> _WHAT THE TASK ASKS_:
From the entries below, copy exactly the lines from the one that contains "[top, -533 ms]" through the one that contains "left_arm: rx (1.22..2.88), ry", both included, and only those.

> _DATA_:
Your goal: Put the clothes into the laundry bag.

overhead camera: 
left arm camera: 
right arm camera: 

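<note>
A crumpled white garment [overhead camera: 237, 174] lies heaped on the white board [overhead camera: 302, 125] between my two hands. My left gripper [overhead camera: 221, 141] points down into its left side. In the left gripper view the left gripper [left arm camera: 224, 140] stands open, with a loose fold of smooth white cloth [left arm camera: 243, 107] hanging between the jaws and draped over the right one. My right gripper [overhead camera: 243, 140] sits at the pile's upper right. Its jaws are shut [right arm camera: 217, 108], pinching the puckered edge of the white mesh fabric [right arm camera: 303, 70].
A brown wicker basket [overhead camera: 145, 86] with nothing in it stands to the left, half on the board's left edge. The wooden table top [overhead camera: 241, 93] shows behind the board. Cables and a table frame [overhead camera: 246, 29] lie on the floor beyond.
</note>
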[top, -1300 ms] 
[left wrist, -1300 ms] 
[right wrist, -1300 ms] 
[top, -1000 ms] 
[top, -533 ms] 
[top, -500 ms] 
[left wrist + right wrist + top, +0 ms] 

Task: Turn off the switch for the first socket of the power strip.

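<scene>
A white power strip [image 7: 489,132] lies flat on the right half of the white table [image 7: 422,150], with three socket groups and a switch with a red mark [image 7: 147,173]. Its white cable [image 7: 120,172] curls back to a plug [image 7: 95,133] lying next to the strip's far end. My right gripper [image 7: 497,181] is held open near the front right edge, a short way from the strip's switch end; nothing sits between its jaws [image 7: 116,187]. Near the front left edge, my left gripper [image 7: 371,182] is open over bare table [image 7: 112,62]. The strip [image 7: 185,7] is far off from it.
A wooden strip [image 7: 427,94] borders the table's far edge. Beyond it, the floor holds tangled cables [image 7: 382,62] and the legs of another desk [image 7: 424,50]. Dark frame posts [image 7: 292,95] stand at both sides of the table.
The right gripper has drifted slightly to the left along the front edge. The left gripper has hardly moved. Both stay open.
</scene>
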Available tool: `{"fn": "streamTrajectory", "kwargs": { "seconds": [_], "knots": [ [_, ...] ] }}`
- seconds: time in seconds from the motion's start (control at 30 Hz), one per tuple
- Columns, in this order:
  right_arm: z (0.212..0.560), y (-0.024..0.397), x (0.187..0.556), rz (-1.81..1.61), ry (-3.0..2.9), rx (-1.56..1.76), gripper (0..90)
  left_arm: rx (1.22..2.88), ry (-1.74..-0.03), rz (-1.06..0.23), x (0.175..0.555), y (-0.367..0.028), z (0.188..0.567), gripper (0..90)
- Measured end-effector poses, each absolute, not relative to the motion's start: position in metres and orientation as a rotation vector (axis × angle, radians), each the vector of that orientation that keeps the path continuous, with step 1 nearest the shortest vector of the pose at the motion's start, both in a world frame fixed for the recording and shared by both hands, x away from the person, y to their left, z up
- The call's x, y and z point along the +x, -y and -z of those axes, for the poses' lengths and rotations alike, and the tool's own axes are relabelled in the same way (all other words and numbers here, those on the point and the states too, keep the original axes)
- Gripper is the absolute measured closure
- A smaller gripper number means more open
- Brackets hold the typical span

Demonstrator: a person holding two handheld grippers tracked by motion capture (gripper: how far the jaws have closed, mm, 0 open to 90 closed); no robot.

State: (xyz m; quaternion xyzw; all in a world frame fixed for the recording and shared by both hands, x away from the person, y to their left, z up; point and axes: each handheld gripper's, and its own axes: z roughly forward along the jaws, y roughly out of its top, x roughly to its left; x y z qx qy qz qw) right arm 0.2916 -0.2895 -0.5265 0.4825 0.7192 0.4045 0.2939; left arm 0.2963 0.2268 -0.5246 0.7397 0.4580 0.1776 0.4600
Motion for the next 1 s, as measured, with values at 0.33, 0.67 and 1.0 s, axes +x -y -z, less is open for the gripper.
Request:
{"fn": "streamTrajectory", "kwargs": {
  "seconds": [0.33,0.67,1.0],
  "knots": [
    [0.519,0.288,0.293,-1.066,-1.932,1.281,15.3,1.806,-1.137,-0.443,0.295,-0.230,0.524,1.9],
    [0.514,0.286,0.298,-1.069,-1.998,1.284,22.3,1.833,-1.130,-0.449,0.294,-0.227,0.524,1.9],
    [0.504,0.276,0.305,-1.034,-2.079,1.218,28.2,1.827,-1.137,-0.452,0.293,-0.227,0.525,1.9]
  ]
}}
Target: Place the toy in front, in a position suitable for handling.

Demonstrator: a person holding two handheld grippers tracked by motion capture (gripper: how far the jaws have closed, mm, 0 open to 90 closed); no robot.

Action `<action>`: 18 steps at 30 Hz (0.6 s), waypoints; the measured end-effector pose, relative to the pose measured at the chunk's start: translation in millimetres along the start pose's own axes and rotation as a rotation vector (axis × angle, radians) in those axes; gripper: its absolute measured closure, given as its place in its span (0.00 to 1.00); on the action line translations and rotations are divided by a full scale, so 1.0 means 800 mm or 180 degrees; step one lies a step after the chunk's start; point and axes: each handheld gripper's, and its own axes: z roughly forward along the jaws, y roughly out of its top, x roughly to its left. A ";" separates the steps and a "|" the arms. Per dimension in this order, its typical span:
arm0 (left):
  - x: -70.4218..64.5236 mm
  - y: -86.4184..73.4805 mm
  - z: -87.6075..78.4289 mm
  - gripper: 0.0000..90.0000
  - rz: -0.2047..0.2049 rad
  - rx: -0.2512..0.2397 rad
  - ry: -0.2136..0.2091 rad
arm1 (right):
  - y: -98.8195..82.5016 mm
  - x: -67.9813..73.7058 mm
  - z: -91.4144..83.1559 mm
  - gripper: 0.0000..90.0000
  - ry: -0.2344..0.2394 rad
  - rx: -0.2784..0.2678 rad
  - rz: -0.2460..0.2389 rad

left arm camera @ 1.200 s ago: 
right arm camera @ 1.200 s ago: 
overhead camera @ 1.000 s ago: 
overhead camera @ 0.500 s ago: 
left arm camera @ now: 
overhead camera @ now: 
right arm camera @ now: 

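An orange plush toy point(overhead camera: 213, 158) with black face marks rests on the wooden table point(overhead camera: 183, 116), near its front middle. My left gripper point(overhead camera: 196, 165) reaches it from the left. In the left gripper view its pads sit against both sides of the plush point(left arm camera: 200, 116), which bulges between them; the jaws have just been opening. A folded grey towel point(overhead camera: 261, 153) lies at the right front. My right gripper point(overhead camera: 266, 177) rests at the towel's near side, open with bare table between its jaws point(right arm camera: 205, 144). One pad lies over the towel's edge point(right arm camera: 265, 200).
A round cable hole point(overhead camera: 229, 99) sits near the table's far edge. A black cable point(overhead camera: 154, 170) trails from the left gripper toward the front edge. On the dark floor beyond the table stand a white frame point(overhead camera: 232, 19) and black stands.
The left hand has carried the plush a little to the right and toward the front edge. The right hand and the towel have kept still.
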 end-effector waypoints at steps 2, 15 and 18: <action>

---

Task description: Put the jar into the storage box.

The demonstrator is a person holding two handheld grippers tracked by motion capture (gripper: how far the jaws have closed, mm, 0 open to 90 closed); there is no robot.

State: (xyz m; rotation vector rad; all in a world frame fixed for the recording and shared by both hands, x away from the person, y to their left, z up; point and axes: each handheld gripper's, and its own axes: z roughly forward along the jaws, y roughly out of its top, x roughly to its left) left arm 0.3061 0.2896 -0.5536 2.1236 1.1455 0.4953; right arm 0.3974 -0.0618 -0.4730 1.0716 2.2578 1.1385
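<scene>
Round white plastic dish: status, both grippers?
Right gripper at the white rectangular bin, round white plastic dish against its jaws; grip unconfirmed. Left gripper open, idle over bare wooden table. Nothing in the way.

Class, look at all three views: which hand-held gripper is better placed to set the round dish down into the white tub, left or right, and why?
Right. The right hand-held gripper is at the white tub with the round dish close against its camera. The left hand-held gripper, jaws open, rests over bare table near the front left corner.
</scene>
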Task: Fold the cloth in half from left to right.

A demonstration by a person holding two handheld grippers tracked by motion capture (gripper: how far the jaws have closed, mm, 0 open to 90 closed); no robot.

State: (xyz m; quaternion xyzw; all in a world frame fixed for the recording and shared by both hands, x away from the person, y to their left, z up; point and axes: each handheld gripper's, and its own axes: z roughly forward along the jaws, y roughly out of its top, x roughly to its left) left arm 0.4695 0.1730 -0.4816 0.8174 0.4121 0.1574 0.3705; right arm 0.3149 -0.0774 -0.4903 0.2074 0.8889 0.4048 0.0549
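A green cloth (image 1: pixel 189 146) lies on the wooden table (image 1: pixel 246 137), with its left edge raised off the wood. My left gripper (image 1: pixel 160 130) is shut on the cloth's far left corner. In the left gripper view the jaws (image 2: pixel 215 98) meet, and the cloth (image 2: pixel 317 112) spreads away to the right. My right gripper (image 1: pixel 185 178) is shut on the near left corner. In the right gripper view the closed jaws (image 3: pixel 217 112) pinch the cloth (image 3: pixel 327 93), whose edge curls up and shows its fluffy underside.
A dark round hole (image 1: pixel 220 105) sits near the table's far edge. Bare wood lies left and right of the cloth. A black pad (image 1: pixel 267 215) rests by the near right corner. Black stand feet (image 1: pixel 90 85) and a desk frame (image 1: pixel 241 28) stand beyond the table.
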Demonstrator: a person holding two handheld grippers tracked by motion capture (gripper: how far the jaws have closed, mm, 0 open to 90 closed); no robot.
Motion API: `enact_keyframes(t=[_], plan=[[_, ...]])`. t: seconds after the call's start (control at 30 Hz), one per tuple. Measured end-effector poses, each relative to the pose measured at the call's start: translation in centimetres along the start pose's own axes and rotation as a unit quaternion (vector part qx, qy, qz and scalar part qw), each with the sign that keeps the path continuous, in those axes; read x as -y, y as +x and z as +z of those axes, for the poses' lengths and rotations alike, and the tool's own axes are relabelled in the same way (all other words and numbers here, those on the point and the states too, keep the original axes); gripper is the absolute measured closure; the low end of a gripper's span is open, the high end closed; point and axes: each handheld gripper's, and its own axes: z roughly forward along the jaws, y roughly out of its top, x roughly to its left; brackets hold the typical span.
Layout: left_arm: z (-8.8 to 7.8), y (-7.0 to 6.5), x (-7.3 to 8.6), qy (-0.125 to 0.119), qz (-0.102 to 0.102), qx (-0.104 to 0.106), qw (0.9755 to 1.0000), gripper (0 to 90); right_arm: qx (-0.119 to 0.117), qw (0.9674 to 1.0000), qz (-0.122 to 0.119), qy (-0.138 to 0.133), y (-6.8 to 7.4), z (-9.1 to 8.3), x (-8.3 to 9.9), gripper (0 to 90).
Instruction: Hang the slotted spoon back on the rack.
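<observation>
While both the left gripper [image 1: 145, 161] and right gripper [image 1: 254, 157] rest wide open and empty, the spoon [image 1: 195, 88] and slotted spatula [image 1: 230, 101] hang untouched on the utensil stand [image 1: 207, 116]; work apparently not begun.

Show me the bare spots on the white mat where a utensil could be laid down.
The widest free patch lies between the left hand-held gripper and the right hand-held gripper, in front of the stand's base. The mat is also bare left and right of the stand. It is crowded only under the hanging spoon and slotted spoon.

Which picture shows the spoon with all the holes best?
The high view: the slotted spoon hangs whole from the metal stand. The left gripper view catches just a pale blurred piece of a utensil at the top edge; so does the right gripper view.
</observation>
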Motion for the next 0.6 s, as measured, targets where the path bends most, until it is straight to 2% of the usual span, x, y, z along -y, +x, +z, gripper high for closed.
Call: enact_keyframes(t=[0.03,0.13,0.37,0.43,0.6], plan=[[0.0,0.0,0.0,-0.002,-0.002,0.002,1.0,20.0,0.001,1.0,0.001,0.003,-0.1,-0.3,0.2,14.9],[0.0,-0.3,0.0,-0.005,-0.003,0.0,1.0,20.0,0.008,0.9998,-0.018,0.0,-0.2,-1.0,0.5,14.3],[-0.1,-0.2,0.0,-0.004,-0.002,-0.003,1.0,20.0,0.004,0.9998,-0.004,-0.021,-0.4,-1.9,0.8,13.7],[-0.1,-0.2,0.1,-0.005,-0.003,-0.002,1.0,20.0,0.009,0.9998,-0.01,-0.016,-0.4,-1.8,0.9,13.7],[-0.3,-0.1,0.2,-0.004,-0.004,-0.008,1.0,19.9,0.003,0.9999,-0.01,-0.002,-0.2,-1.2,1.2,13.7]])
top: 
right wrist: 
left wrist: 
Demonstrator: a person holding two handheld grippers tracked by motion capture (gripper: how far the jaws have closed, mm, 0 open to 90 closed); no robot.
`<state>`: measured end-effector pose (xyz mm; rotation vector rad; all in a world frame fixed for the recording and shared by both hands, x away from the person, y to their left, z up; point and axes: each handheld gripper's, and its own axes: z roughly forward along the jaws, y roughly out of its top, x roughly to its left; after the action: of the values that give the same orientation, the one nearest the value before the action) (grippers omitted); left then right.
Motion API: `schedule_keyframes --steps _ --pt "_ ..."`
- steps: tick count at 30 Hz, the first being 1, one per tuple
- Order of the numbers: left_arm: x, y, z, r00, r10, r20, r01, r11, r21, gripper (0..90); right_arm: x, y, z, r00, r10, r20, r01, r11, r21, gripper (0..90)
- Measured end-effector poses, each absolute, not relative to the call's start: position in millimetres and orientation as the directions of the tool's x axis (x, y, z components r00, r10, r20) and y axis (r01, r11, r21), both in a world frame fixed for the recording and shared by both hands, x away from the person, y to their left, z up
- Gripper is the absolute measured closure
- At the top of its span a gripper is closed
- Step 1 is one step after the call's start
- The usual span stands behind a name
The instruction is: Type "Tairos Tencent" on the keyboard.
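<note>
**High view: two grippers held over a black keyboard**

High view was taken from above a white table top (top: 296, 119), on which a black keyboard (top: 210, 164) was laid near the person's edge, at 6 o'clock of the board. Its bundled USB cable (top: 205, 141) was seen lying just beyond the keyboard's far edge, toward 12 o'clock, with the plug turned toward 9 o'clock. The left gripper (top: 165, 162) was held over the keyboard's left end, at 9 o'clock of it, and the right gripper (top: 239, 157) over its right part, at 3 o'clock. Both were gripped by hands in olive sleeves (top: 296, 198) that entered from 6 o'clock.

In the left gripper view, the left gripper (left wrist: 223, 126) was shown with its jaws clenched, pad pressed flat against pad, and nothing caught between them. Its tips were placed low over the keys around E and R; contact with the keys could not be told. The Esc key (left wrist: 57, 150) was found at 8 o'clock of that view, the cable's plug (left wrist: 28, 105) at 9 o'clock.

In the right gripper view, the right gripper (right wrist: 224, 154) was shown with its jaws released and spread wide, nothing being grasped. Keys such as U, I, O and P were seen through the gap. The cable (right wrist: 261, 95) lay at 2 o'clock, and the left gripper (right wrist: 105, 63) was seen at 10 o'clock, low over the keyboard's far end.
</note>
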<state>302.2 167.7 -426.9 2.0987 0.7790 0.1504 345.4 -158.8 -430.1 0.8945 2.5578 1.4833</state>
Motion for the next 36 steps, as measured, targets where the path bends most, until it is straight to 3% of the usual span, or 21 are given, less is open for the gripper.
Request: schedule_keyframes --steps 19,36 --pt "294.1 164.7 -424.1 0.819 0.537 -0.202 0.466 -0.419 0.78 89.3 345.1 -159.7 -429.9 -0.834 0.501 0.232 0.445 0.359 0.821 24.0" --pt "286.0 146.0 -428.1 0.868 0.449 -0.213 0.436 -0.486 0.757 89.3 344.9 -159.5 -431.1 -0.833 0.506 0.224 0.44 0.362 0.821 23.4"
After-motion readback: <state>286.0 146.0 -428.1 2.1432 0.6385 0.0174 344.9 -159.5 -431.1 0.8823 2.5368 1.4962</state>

> _ANSWER BELOW_:
[top, -533 ms] 
[top, -500 ms] 
[left wrist + right wrist + top, +0 ms] 

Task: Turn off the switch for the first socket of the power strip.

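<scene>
A white power strip [image 7: 489,132] lies flat on the right half of the white table [image 7: 422,150], with three socket groups and a switch with a red mark [image 7: 147,173]. Its white cable [image 7: 120,172] curls back to a plug [image 7: 95,133] lying next to the strip's far end. My right gripper [image 7: 497,181] is held open near the front right edge, a short way from the strip's switch end; nothing sits between its jaws [image 7: 116,187]. Near the front left edge, my left gripper [image 7: 371,182] is open over bare table [image 7: 112,62]. The strip [image 7: 185,7] is far off from it.
A wooden strip [image 7: 427,94] borders the table's far edge. Beyond it, the floor holds tangled cables [image 7: 382,62] and the legs of another desk [image 7: 424,50]. Dark frame posts [image 7: 292,95] stand at both sides of the table.
The right gripper has drifted slightly to the left along the front edge. The left gripper has hardly moved. Both stay open.
</scene>
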Available tool: `{"fn": "streamTrajectory", "kwargs": { "seconds": [_], "knots": [ [_, ...] ] }}`
- seconds: time in seconds from the motion's start (control at 30 Hz), one per tuple
- Columns, in this order:
  right_arm: z (0.212..0.560), y (-0.024..0.397), x (0.187..0.556), rz (-1.81..1.61), ry (-3.0..2.9), rx (-1.56..1.76), gripper (0..90)
  left_arm: rx (1.22..2.88), ry (-1.74..-0.03), rz (-1.06..0.23), x (0.175..0.555), y (-0.367..0.028), z (0.188..0.567), gripper (0..90)

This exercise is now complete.